MATERIAL TO PROCESS:
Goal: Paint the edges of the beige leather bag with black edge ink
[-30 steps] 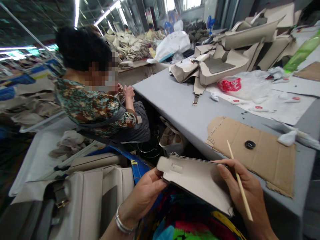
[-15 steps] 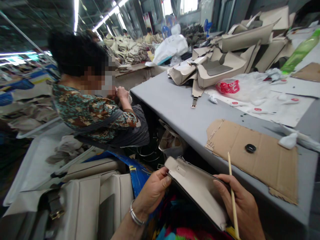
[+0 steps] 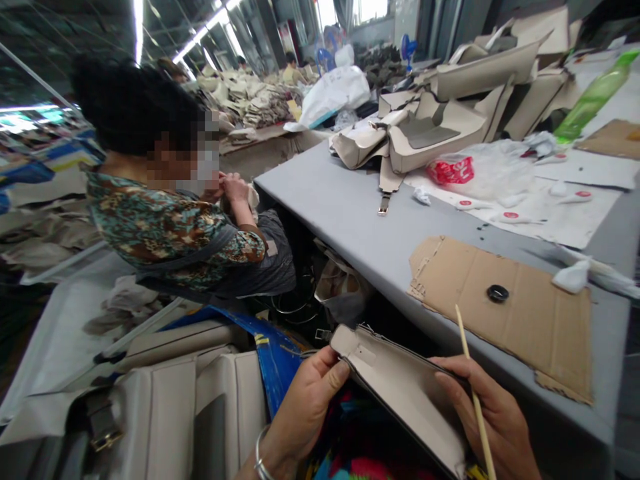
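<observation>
A beige leather bag piece (image 3: pixel 400 390) with dark edges is held slanting in front of me, its pale inner side facing up. My left hand (image 3: pixel 307 397) pinches its far left corner between thumb and fingers, close to a small buckle (image 3: pixel 323 335). At the other end, my right hand (image 3: pixel 500 407) grips the long edge, thumb on the inner face. A thin wooden stick (image 3: pixel 464 340) is also in that hand, pointing up and away. The fingertips behind the piece are hidden.
A grey table (image 3: pixel 340 220) carries cardboard (image 3: pixel 450 273) with a black round lid (image 3: pixel 497 293), small white bottles, a green bottle (image 3: pixel 595 100) and beige bag parts (image 3: pixel 440 133). Finished-looking bags (image 3: pixel 170 400) lie at left. A co-worker (image 3: pixel 170 220) sits beyond them.
The view has shifted slightly, and both hands with the bag piece sit a little lower and further right in it. The grips look the same.
</observation>
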Action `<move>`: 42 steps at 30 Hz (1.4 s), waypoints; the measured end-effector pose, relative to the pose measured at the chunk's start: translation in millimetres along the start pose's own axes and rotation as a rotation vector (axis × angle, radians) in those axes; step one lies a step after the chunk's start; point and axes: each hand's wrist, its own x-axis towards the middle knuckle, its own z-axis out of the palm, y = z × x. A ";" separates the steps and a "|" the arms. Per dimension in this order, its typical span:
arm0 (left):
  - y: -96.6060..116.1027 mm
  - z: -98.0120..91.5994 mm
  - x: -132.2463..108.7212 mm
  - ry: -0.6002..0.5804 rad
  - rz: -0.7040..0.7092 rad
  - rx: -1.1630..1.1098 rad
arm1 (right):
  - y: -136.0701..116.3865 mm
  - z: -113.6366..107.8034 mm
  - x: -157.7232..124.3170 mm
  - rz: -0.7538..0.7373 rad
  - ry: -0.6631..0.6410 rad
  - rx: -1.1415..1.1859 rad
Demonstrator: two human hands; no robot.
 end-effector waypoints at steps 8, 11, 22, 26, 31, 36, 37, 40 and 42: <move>-4.4 13.6 -6.2 0.135 -0.017 0.064 | 0.8 -1.0 -6.2 0.001 0.028 0.004; -4.8 16.2 -6.5 0.138 -0.010 0.041 | -0.9 -1.2 -5.4 0.010 0.042 0.011; -1.6 18.7 -2.8 0.134 -0.016 0.044 | -0.5 -0.3 -7.9 0.013 0.036 0.021; -2.7 19.2 -1.0 0.150 -0.006 0.070 | -1.2 -0.3 -7.3 0.037 0.052 0.026; -5.3 16.8 0.8 0.137 0.024 0.140 | -2.0 -0.6 -5.6 0.026 0.058 0.015; -12.4 12.7 4.1 0.177 0.075 0.237 | -3.2 -0.3 -4.6 0.021 0.054 0.019; -14.4 12.1 5.7 0.191 0.079 0.247 | -2.8 -0.3 -4.3 0.024 0.044 0.021; -19.7 10.7 11.5 0.219 0.087 0.251 | 0.6 -2.4 -3.2 0.022 0.002 0.021; -21.8 9.2 14.5 0.230 0.097 0.257 | 3.1 -7.2 -1.3 -0.002 0.012 0.015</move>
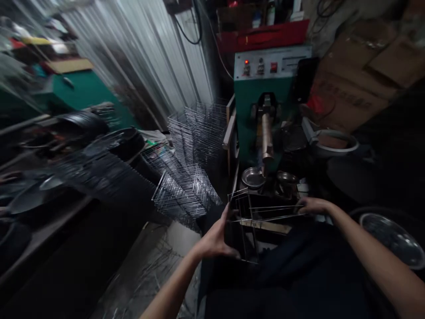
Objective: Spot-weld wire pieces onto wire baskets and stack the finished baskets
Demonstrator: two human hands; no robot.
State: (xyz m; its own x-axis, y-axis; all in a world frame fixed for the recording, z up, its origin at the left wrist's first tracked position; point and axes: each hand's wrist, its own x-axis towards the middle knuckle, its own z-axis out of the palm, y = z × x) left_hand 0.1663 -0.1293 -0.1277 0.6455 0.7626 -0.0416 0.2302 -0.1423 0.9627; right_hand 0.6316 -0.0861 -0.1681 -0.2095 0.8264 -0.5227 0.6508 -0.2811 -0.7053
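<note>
My left hand [217, 239] grips a thin wire frame [249, 220] by its left side, the thumb below and the fingers above. The frame is box-like, made of bent metal rods, and sits over my lap. Long straight wires [274, 208] run from it to the right, where the closed fingers of my right hand [314, 206] pinch their ends. Just beyond the frame, a green spot-welding machine [245, 102] points a copper-coloured arm [266, 137] towards me. Below the arm's tip lies a round metal dish [253, 177].
Stacked wire racks [186, 190] stand left of the machine. A second round metal dish [287, 178] and a grey-rimmed bucket [337, 144] are to the right. A clear round tray [392, 239] sits at far right, cardboard [355, 88] behind. Loose wires [142, 279] litter the floor.
</note>
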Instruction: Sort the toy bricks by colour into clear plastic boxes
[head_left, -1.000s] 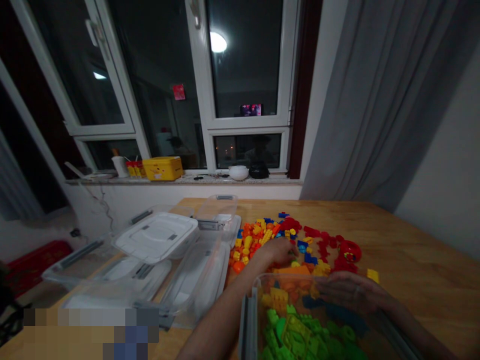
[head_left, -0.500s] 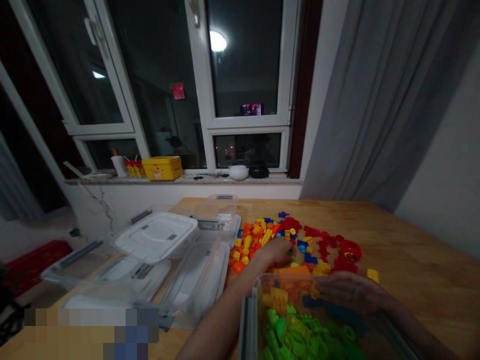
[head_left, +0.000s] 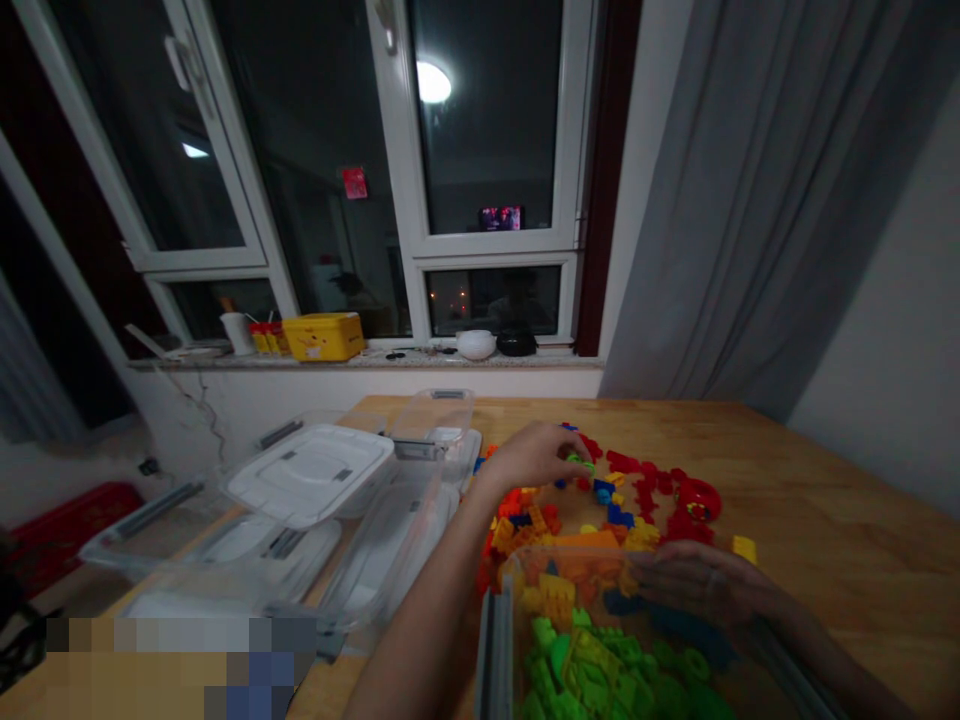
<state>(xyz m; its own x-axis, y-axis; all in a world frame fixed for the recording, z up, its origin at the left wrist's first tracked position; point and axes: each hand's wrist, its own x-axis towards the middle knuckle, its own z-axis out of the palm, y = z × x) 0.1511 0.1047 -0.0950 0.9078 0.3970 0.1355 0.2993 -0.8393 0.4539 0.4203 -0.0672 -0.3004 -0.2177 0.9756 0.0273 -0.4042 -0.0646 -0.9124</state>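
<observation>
A green piece (head_left: 581,464) is pinched between fingers of the left hand (head_left: 534,456), above scattered blocks (head_left: 535,520) beyond the clear box (head_left: 496,650) of green blocks (head_left: 607,672). The right hand (head_left: 697,582), fingers extended, rests against that box (seen partly through it). The left forearm (head_left: 442,585) hides some blocks; clear containers (head_left: 390,560) crowd the left. Marks on the yellow case (head_left: 322,337) are unreadable.

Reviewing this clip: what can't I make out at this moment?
All in the head view:
- Green piece: full shape, hidden by the left hand.
- Loose bricks: any behind the left forearm.
- Clear bin: near end, cut off by the bottom edge.
- Lower left: whatever the pixelated patch covers.
- Screen: content too small.
</observation>
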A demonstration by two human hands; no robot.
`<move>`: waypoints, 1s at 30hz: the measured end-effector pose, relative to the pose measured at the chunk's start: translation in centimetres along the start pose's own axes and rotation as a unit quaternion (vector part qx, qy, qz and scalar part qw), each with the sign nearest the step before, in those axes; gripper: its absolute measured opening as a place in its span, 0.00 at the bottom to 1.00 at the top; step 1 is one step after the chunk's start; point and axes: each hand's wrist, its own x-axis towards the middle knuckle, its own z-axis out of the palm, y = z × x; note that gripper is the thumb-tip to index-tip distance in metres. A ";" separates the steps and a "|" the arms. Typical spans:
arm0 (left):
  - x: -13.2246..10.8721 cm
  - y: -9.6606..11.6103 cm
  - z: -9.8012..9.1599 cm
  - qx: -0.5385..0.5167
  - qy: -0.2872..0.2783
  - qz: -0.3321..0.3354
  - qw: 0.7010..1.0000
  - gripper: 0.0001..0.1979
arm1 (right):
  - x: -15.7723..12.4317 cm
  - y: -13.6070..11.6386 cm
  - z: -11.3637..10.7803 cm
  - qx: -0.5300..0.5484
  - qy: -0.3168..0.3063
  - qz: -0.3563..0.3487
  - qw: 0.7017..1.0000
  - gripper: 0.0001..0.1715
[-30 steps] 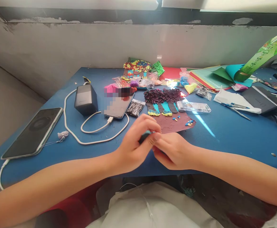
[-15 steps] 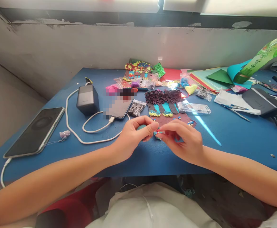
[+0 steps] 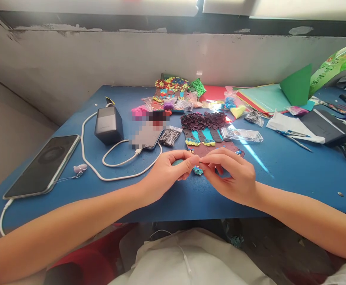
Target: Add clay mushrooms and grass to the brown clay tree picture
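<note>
My left hand (image 3: 169, 172) is closed, with a teal lump (image 3: 177, 162), clay by its look, partly showing inside its curled fingers. Its thumb and index fingertip meet the fingertips of my right hand (image 3: 230, 172), which is pinched closed. Whatever lies between the fingertips is too small to make out. Behind and beneath the hands lies a clay picture (image 3: 204, 149) with a brown ground, dark trunks, turquoise gaps and a dark purple ruffled top. A blue and yellow patch (image 3: 197, 170) of it shows below the fingertips; the hands cover much of its lower part.
A phone (image 3: 46, 164), a power bank (image 3: 108, 124) with a white cable and another phone (image 3: 149, 134) lie left. Clear plastic case (image 3: 242, 134), pens (image 3: 294, 139) and a dark box (image 3: 324, 126) are right. Behind are clay bags, a second clay picture (image 3: 171, 89), coloured paper and a green bottle (image 3: 335, 65).
The hands have drawn closer together at the fingertips, and the red and pale bit between them no longer shows. At the right, the green sheet has swung upright in front of the bottle.
</note>
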 end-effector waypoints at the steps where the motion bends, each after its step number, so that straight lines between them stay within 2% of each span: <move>1: -0.1 0.1 0.0 0.019 0.011 0.003 1.000 0.13 | 0.0 0.1 -0.1 -0.004 -0.003 0.002 1.000 0.07; 5: -0.5 0.3 0.1 0.116 0.057 0.075 0.989 0.06 | -0.1 0.4 -0.4 -0.021 -0.015 -0.014 1.000 0.06; 10: -0.7 -0.1 0.1 0.183 0.056 0.182 0.965 0.07 | 0.0 0.8 -0.5 -0.019 -0.022 -0.027 0.999 0.06; 12: -0.6 -0.1 0.0 0.187 0.046 0.175 0.965 0.07 | 0.0 0.9 -0.5 -0.027 -0.017 -0.025 0.999 0.07; 15: -0.5 0.3 0.0 0.186 0.029 0.107 0.976 0.09 | 0.0 1.0 -0.6 -0.028 -0.027 -0.054 0.998 0.09; 17: -0.5 0.5 -0.1 0.200 0.038 0.083 0.976 0.10 | -0.1 1.1 -0.6 -0.026 -0.033 -0.069 0.997 0.09; 20: -0.5 0.7 -0.1 0.225 0.055 0.094 0.968 0.12 | -0.1 1.0 -0.6 -0.038 -0.035 -0.072 0.996 0.08; 25: -0.6 0.6 0.0 0.233 0.057 0.113 0.964 0.09 | 0.0 1.0 -0.5 -0.042 -0.063 -0.068 0.995 0.04; 30: -0.5 0.5 0.0 0.233 0.053 0.124 0.963 0.08 | -0.1 1.1 -0.6 -0.028 -0.064 -0.073 0.995 0.03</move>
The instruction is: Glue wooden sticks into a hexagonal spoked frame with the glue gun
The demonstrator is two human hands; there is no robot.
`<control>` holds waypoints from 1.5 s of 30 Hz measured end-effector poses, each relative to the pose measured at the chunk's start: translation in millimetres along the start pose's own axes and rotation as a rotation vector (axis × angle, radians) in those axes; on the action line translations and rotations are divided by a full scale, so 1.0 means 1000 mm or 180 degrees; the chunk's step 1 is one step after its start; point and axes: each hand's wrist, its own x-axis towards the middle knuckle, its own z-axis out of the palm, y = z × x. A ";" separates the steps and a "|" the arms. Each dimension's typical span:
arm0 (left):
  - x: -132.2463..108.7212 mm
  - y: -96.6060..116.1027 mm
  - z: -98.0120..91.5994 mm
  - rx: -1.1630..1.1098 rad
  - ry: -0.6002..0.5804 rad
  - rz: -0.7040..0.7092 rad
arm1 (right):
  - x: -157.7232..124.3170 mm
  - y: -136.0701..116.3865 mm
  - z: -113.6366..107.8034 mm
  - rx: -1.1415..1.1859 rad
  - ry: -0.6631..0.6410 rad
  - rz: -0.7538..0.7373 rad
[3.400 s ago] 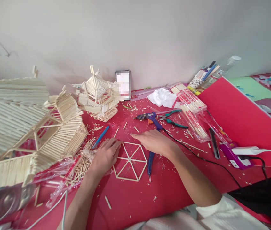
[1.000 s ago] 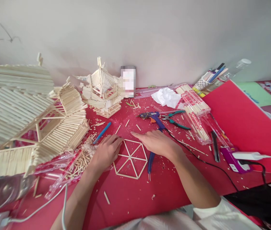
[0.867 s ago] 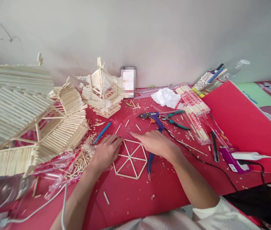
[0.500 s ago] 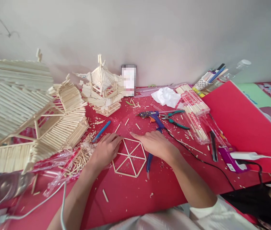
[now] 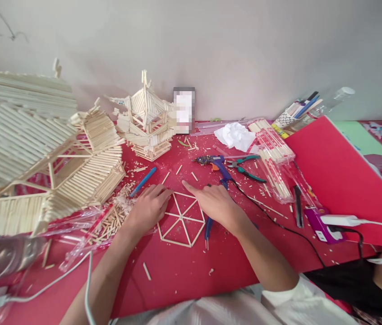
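A flat hexagonal stick frame [image 5: 181,218], with spokes meeting at its centre, lies on the red tabletop. My left hand [image 5: 150,205] is at its upper left corner, fingers bent and close together on the sticks; the exact grip is partly hidden. My right hand [image 5: 215,202] rests over the upper right side, its index finger stretched out past the top edge and the other fingers curled beneath. Nothing shows held in it. A blue tool with two thin metal prongs [image 5: 208,229] lies partly under that hand.
A glue gun [image 5: 216,163] and green-handled cutters [image 5: 246,169] lie beyond my right hand. Stick-built models [image 5: 148,119] stand at the left and back. Cut sticks [image 5: 112,223], a blue pen [image 5: 142,181], packaged sticks [image 5: 272,149] and a purple power strip [image 5: 324,228] surround the work.
The whole view has shifted slightly. Both hands keep nearly the same place on the frame, and the right index finger remains stretched out.
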 end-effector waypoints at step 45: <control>0.000 -0.001 0.002 -0.0122 0.0077 -0.0108 | -0.003 -0.009 0.000 0.0130 -0.0049 0.0068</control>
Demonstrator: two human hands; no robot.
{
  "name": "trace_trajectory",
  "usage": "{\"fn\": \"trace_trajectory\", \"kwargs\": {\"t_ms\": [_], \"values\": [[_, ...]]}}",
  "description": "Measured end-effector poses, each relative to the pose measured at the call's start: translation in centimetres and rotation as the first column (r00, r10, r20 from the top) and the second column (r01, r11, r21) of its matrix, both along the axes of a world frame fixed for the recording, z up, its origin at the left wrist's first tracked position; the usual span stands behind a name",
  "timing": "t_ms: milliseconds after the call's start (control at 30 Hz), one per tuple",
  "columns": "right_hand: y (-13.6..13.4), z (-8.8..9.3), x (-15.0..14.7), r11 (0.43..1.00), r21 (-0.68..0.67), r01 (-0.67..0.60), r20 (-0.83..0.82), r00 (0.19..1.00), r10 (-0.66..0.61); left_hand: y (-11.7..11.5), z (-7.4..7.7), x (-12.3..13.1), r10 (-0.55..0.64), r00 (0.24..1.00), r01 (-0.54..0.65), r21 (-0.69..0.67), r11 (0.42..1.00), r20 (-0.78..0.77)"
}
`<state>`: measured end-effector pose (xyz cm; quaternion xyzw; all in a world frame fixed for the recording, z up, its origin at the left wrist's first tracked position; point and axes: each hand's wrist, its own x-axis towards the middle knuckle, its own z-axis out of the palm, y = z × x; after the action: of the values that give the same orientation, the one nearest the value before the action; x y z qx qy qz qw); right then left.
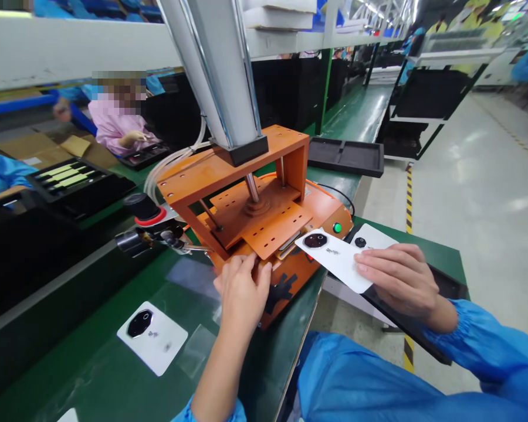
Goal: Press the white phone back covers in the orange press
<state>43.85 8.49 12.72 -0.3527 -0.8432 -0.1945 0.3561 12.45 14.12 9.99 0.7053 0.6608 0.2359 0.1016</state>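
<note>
In my right hand [400, 281] is a white phone back cover [341, 261] with a dark camera ring, pinched at its near end. Its far end hangs over the front right of an orange pneumatic press [286, 220]. My left hand [244, 287] is at the press's front edge, fingers curled beside the pressing plate [279, 231]. Its fingertips are partly hidden there, and I cannot make out what they grip. To the left, another white back cover [156, 343] lies camera side up on the green bench. Behind my right hand shows a further white cover [372, 234].
A black tray [444, 281] sits at the right under my forearm. Clear film [198, 351] lies on the bench. A black knob [141, 205] and air hoses flank the press. A green button [337, 227] is lit. A co-worker in pink [117, 123] sits across.
</note>
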Motion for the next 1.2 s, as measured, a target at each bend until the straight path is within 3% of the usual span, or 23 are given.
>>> {"fn": "trace_trajectory", "kwargs": {"t_ms": [433, 933, 1067, 1200], "values": [[0.6, 0.2, -1.2, 0.994, 0.095, 0.048, -0.070, 0.997, -0.042, 0.2, 1.0, 0.8, 0.035, 0.998, -0.039, -0.097, 0.994, -0.051], [0.9, -0.2, -0.5, 0.988, 0.138, 0.064, -0.088, 0.995, -0.052, 0.5, 1.2, 1.1, 0.045, 0.998, -0.048, -0.091, 0.995, -0.035], [1.1, -0.6, -0.1, 0.987, 0.152, 0.047, -0.070, 0.997, -0.036, 1.0, 1.6, 2.4, 0.112, 0.983, -0.103, -0.065, 0.992, 0.148], [1.1, -1.1, 0.6, 0.988, 0.147, 0.045, -0.070, 0.997, -0.035, 1.9, 1.7, 3.9, 0.187, 0.919, -0.168, -0.083, 0.982, 0.346]]}}
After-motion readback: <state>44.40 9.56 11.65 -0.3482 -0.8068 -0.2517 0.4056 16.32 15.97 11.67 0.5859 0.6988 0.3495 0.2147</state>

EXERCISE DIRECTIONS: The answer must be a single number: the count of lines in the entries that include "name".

TASK SOLUTION: 2